This paper presents an analytical solution for correctly predicting the Lateral-Torsional Buckling critical moment of simply supported castellated beams, the solution covers uniformly distributed loads combined with compressive loads. For this purpose, the castellated beam section with hexagonal-type perforation is treated as an arrangement of double "T" sections, composed of an upper T section and a lower T section. The castellated beam with regular openings is considered as a periodic repeating structure of unit cells. According to the kinematic model, the energy principle is applied in the context of geometric nonlinearity and the linear elastic behavior of materials.
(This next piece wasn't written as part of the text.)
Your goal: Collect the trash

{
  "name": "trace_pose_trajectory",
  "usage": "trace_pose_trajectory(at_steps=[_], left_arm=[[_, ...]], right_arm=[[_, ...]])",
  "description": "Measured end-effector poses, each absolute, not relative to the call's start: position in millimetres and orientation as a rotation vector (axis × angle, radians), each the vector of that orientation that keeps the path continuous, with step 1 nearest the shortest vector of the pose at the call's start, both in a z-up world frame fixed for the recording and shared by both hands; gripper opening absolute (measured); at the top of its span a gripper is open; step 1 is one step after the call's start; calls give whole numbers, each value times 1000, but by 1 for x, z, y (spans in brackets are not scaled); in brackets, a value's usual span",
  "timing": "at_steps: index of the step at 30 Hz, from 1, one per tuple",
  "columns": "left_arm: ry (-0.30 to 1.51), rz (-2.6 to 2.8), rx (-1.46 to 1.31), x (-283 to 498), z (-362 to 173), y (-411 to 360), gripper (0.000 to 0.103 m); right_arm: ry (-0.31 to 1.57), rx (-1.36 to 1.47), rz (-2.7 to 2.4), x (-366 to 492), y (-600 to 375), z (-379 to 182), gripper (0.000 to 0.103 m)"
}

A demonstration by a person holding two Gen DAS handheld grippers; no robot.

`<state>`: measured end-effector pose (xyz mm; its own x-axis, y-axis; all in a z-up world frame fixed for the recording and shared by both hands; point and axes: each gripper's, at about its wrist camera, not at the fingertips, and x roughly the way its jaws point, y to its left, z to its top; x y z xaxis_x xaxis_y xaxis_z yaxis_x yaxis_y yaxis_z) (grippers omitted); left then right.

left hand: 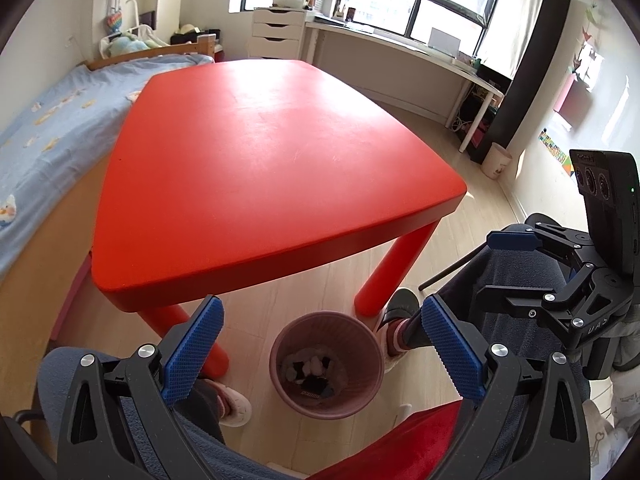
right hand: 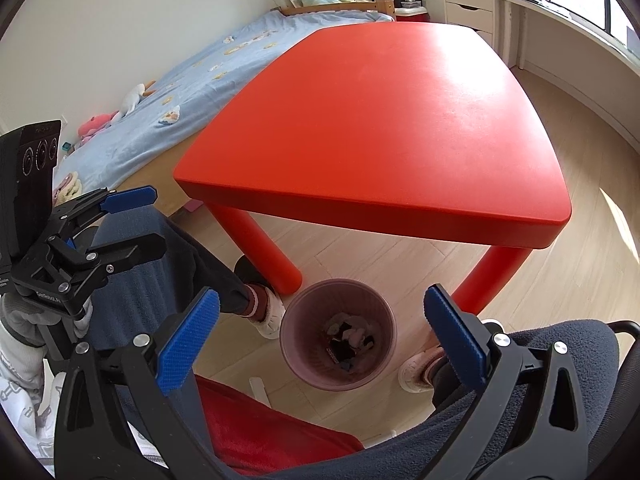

The differential equilibrium equations are established using Galerkin's method and the tangential stiffness matrix is calculated to determine the critical lateral torsional buckling loads. A Finite Element simulation using ABAQUS software is performed to verify the accuracy of the suggested analytical solution, each castellated beam is modelled with appropriate sizes meshes by thin shell elements S8R, the chosen element has 8 nodes and six degrees of freedom per node, including five integration points through the thickness, the Lanczos eigen-solver of ABAQUS was used to conduct elastic buckling analysis. It has been demonstrated that the proposed analytical solution results are in good agreement with those of the finite element method. A parametric study involving geometric and mechanical parameters is carried out, the intensity of the compressive load is also included. In comparison with the linear solution, it has been found that the linear stability underestimates the lateral buckling resistance. It has been confirmed that when high axial loads are applied, an impressive reduction in critical loads has been observed. It can be concluded that the obtained analytical solution is efficient and simple, and offers a rapid and direct method for estimating the lateral torsional buckling critical moment of simply supported castellated beams.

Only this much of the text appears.